• _Work item_
In the listing below, locate the lines that hold the string "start". Copy those lines.
┌──
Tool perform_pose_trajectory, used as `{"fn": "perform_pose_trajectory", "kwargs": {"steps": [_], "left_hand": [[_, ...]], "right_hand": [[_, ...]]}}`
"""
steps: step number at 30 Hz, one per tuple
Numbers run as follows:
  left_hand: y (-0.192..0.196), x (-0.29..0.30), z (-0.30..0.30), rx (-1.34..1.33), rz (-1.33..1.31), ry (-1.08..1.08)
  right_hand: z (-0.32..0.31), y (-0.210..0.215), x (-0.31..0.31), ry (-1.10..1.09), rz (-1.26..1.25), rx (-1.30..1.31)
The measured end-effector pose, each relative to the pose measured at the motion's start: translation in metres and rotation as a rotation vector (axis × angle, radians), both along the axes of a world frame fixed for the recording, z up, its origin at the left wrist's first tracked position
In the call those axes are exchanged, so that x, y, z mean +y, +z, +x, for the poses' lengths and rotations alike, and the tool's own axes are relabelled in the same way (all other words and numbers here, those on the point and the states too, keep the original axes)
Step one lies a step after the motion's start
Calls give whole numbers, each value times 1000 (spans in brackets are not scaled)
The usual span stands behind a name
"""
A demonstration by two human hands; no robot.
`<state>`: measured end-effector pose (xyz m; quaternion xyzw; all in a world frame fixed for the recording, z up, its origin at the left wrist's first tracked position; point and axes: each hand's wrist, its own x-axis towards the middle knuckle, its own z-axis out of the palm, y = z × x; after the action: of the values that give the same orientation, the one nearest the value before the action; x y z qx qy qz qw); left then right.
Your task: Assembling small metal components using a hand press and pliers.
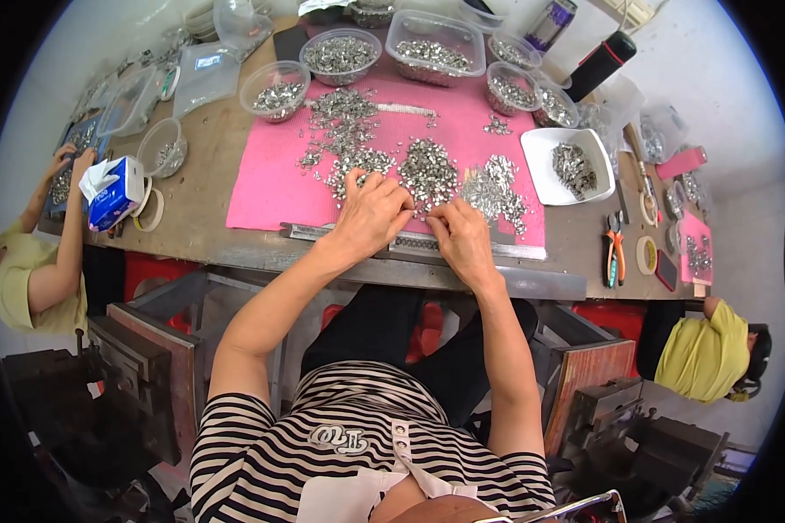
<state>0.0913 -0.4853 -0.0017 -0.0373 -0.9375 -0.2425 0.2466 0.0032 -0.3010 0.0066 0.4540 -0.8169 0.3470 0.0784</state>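
My left hand [371,213] is over the near edge of a pink mat [275,179], thumb and fingertips drawn together. Close to its right, my right hand [464,242] has thumb and index finger pinched. Anything between the fingers of either hand is too small to make out. Below both hands a long metal bar [523,251] runs along the mat's front edge, with a patterned strip between the hands. Just beyond are piles of small shiny metal pieces: a darker pile [427,173], a flatter silver pile [495,190] and a scattered pile [344,118].
Clear plastic tubs [340,57] of metal pieces line the back. A white tray [545,170] with more stands right, near orange-handled pliers [616,248] and a tape roll [646,255]. A tissue pack [116,192] lies left. Co-workers in yellow sit at left [39,270] and right [702,353].
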Motion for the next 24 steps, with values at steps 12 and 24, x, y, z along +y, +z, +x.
{"fn": "perform_pose_trajectory", "kwargs": {"steps": [12,24], "left_hand": [[6,2,-3,-38,-111,-6],[16,-9,34,8,87,-129]], "right_hand": [[0,0,-4,63,10,83],[24,15,7,132,-61,-15]]}}
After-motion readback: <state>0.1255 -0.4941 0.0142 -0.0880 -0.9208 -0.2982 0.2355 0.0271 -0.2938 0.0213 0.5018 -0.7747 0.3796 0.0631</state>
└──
• _Answer for this exercise_
The measured end-effector pose, each relative to the pose measured at the motion's start: translation in metres and rotation as a rotation vector (axis × angle, radians), both along the axes of a world frame fixed for the recording, z up, its origin at the left wrist's first tracked position
Step one lies a step after the motion's start

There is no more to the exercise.